Fiction logo

The Boy Who Drew Doors

After losing his father, a young boy finds a way to grieve through magical drawings that open more than just imagination—they open the heart.

By Asim AliPublished 7 months ago 3 min read

No one knew when Eli started drawing the doors.

They first appeared as chalk outlines on the brick wall behind his school. At first, they were just scribbles, wobbly rectangles with mismatched handles. But within weeks, they grew detailed—ornate hinges, weathered textures, little brass knobs that caught the sun just right. He never explained what they were, not even when his classmates asked why he never opened them. “They’re not for here,” he’d mutter, eyes drifting somewhere far beyond the playground.

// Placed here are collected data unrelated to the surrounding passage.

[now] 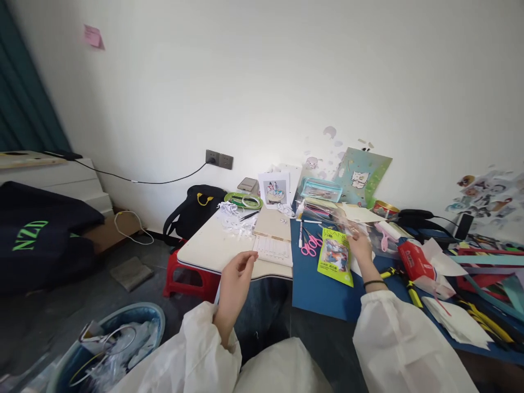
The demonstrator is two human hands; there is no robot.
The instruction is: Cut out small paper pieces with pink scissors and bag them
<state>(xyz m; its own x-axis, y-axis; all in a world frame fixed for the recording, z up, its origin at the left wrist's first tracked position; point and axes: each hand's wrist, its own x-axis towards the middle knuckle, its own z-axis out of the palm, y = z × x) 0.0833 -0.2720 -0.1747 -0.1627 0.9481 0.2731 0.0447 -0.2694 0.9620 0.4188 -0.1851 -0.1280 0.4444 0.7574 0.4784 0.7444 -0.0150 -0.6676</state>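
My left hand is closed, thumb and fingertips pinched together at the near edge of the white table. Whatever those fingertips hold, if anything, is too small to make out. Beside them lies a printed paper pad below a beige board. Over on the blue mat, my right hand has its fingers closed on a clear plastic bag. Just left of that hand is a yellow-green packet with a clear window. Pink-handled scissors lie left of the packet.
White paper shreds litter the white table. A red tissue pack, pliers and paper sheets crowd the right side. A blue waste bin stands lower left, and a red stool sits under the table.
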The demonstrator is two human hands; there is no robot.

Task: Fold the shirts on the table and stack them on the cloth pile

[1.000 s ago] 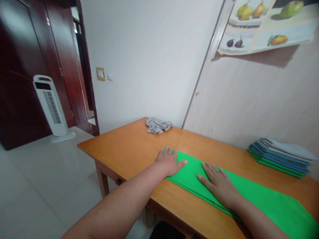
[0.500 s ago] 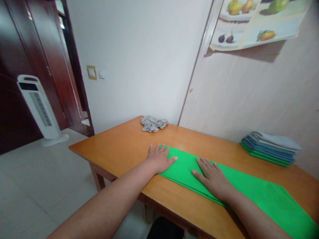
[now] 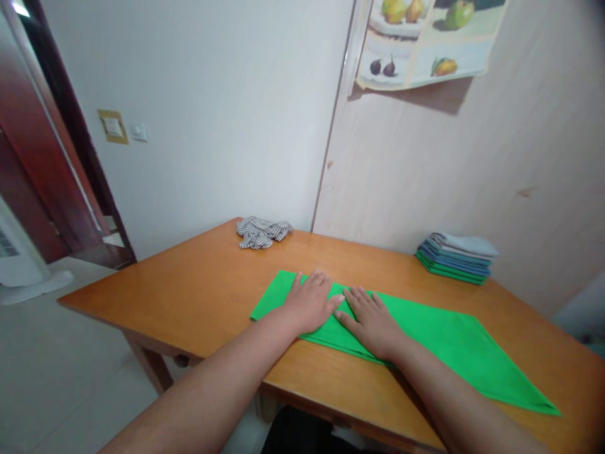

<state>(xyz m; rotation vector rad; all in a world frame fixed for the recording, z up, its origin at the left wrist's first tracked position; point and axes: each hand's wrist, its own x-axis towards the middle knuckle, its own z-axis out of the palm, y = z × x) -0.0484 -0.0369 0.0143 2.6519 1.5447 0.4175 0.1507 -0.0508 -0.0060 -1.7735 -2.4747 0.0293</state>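
Observation:
A long folded green cloth (image 3: 439,340) lies along the front part of the wooden table (image 3: 189,290). My left hand (image 3: 309,302) rests flat on it, fingers stretched out, a little in from the cloth's left end. Right beside it my right hand (image 3: 371,318) also lies flat and open on the cloth, the two thumbs almost touching. Neither hand holds anything.
A crumpled striped cloth (image 3: 259,231) lies at the table's far left corner. A stack of folded blue and green cloths (image 3: 456,256) sits by the wall at the back right. A fruit poster (image 3: 420,41) hangs above. A white tower fan (image 3: 19,271) stands on the floor at left.
My view has swung to the right. My left hand has slid right along the cloth from its end, and both hands now lie close together.

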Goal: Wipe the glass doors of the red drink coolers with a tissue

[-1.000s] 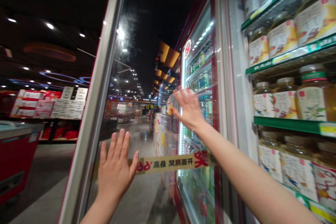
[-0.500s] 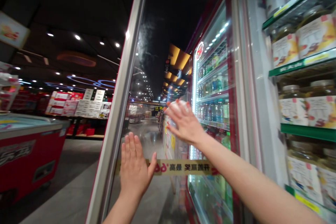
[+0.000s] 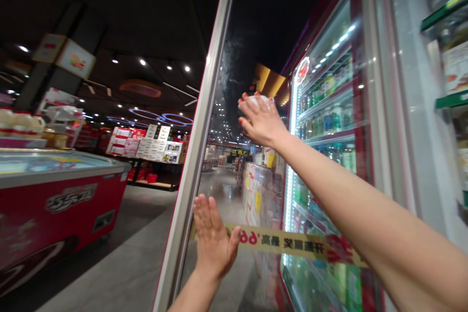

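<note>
An open glass cooler door (image 3: 216, 83) with a grey metal frame stands in front of me. My left hand (image 3: 214, 241) lies flat against the lower part of the glass, fingers stretched, near the door's left frame. Higher up, my right hand (image 3: 263, 122) presses a white cloth (image 3: 260, 101) to the pane; its edges show around and between the fingers. Cloudy smears (image 3: 229, 53) mark the glass left of the cloth. A gold sticker strip (image 3: 281, 243) with mirrored lettering crosses the door just beside my left hand.
Through the glass, a lit drinks fridge (image 3: 321, 122) is visible. At right are cooler shelves (image 3: 451, 100) with large labelled jars. A red chest freezer (image 3: 73, 204) stands on the left, with stacked boxes (image 3: 155, 144) behind it and grey floor (image 3: 131, 243) between.
My right hand has moved up the glass with the white cloth. The left hand stays flat on the pane. The view has turned left, shifting the door rightward.
</note>
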Available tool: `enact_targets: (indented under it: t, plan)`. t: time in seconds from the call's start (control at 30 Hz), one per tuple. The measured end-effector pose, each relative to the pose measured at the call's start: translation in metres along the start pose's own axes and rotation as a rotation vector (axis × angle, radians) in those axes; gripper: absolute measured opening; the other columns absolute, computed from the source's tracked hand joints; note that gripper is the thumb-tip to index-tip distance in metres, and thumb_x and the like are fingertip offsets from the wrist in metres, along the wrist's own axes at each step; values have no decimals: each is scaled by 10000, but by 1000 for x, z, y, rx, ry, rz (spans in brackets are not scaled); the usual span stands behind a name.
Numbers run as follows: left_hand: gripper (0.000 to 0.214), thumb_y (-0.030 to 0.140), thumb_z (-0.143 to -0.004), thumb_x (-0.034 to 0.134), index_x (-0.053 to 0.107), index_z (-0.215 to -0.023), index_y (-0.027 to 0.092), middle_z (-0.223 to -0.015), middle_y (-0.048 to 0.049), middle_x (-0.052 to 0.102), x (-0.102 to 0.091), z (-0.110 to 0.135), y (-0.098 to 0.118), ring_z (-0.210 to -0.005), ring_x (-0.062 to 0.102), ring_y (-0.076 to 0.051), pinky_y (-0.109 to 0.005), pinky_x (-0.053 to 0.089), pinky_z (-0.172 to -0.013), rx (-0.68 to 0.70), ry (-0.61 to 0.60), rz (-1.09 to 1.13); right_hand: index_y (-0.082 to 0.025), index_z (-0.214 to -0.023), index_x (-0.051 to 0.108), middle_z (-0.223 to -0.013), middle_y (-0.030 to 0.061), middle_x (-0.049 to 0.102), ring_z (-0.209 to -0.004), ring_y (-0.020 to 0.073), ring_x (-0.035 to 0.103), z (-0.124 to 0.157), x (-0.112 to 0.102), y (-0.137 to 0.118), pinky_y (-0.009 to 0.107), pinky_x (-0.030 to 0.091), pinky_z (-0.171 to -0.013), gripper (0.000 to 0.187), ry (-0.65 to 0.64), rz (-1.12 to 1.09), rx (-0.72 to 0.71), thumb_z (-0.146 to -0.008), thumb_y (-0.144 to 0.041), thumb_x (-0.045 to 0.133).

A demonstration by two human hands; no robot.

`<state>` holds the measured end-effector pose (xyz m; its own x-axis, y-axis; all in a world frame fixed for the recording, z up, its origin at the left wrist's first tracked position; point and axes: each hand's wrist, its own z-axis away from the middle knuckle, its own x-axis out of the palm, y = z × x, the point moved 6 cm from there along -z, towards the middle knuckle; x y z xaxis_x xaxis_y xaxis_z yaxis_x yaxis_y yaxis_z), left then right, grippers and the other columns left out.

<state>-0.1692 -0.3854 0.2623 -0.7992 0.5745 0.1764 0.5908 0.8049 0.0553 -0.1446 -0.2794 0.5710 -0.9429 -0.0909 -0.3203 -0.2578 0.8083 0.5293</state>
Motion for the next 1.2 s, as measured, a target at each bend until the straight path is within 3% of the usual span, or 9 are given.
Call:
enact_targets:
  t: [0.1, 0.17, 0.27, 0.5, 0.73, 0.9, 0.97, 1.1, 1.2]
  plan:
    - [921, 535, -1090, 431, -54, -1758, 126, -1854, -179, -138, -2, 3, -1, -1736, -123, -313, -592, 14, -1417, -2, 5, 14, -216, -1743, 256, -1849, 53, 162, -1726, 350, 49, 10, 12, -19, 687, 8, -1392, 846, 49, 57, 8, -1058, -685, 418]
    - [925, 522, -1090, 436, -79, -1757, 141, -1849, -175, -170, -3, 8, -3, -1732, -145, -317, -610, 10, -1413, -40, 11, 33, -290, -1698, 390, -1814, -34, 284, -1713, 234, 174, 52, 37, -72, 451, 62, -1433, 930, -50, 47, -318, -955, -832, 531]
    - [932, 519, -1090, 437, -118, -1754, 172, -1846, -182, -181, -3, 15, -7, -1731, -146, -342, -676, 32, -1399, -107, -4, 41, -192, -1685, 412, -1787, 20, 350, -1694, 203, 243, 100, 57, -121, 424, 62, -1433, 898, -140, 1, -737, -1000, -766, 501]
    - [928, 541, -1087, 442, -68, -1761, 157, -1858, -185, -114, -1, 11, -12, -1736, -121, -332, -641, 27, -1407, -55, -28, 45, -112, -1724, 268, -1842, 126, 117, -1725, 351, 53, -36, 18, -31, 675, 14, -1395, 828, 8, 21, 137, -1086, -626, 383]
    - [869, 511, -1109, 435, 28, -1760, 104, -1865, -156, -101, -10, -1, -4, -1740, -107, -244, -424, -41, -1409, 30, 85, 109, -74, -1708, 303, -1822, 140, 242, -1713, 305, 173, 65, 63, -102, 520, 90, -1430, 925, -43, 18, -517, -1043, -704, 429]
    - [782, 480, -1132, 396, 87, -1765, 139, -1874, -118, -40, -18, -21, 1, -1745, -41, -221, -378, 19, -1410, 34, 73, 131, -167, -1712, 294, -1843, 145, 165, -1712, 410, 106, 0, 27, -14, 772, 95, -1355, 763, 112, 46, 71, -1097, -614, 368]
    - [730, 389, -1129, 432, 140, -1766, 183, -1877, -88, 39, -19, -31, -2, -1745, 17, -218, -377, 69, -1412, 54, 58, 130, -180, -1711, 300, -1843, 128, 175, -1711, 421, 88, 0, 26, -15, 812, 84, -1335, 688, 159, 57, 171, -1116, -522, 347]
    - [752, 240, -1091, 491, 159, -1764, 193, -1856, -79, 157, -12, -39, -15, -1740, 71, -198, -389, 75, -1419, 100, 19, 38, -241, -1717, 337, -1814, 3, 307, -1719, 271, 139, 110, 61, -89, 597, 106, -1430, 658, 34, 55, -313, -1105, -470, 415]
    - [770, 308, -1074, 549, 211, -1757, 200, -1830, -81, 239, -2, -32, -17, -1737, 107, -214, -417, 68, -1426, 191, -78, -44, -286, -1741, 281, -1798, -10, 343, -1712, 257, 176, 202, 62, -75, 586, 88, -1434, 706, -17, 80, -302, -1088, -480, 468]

At home, Eli didn’t talk much. His mother tried—soft questions over dinner, books slid gently across the table, warm arms waiting by the door. But ever since his dad died last spring, Eli had folded into himself like origami—tight, unreadable, paper-thin. He spent hours with his colored pencils, sketching door after door on every surface he could find: in the margins of his notebooks, the insides of cereal boxes, even on the walls of his closet.

His mother once caught him whispering to a drawing in the hallway: a narrow green door set in ivy-covered stone. “Eli?” she asked gently, trying not to startle him. He blinked, almost as if waking up. “He’s not in this one,” he said, and walked away.

That night, she cried in the bathroom while Eli drew three new doors under his bed.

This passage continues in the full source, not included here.